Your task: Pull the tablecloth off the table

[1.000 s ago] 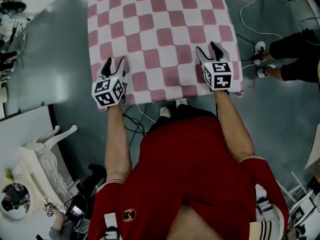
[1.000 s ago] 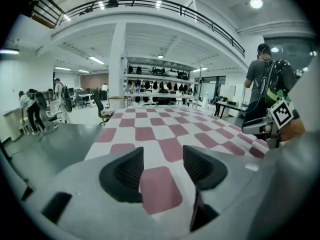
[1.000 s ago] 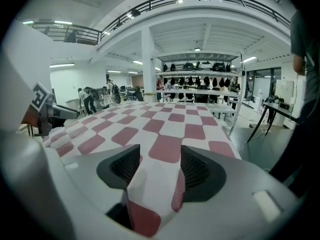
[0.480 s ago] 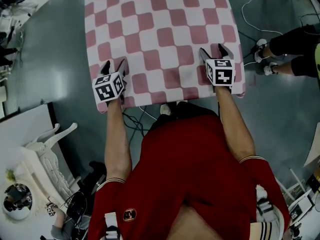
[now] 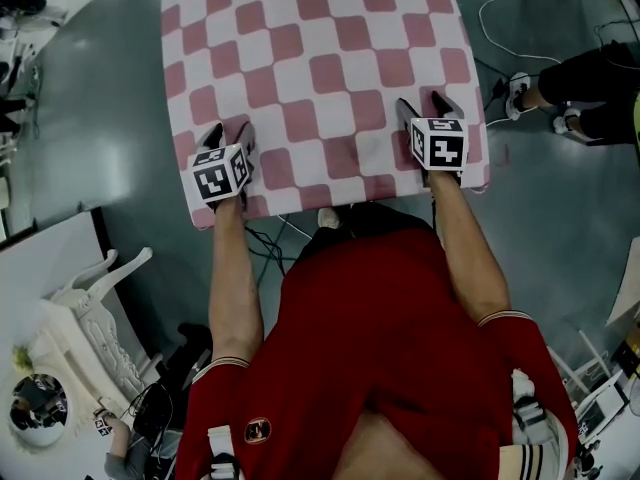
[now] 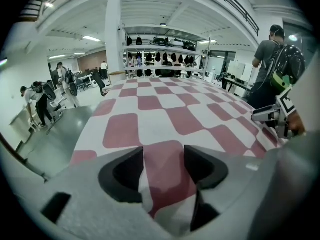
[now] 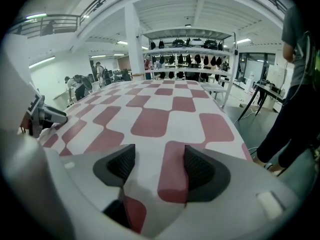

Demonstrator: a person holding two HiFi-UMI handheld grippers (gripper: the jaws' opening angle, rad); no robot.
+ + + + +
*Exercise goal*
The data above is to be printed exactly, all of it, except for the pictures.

*Result for this exercise*
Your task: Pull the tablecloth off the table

[1.000 s ago] 
[1.000 s ago] 
[1.000 s ago] 
[0.480 s ago] 
[now] 
[now] 
[now] 

Demonstrator: a person holding two HiFi-UMI handheld grippers (gripper: the jaws' opening angle, rad); no robot.

Whatever the exercise asked has now been answered.